> [What is required]:
Nothing but the listing below, retyped exactly, should appear in the answer.

▽

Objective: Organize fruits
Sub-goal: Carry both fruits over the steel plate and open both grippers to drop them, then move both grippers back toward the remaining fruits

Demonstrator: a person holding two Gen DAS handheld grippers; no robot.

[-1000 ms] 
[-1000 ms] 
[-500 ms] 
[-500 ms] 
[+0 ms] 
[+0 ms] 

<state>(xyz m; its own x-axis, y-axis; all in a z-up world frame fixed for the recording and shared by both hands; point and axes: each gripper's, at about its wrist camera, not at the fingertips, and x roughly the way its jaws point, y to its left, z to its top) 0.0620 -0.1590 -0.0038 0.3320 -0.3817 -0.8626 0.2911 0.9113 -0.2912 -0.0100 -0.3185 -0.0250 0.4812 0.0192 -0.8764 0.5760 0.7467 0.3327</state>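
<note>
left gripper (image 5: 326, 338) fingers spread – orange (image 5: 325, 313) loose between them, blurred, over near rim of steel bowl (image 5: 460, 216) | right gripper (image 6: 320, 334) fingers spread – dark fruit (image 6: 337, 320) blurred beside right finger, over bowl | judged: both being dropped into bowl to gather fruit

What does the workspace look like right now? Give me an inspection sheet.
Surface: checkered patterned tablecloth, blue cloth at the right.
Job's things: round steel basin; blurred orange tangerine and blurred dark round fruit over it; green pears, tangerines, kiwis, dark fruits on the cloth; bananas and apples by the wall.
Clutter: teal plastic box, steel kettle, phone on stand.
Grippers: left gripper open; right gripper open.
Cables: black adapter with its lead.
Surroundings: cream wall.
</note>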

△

> [Written response]:
Objective: Organize fruits
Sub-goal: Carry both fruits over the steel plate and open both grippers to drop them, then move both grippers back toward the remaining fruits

Demonstrator: a person holding two Gen DAS handheld grippers; no robot.

[-1000 ms] 
[-1000 ms] 
[-500 ms] 
[-500 ms] 
[+0 ms] 
[+0 ms] 

<state>(xyz m; its own x-axis, y-axis; all in a z-up world frame fixed for the recording and shared by both hands; point and axes: each gripper's, at about its wrist camera, not at the fingertips, and x roughly the way its jaws point, y to its left, z to its top) 0.0620 -0.1590 -0.0038 0.3320 -0.3817 -0.8626 0.2911 0.9113 -0.2912 -0.0100 -0.3185 -0.0250 0.4812 0.0192 -0.8764 0.5760 0.7467 0.3327</state>
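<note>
left gripper (image 5: 326, 338) fingers spread – orange (image 5: 325, 313) loose between them, blurred, over near rim of steel bowl (image 5: 460, 216) | right gripper (image 6: 320, 334) fingers spread – dark fruit (image 6: 337, 320) blurred beside right finger, over bowl | judged: both being dropped into bowl to gather fruit

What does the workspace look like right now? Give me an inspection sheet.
Surface: checkered patterned tablecloth, blue cloth at the right.
Job's things: round steel basin; blurred orange tangerine and blurred dark round fruit over it; green pears, tangerines, kiwis, dark fruits on the cloth; bananas and apples by the wall.
Clutter: teal plastic box, steel kettle, phone on stand.
Grippers: left gripper open; right gripper open.
Cables: black adapter with its lead.
Surroundings: cream wall.
</note>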

Response complete; there is no more output.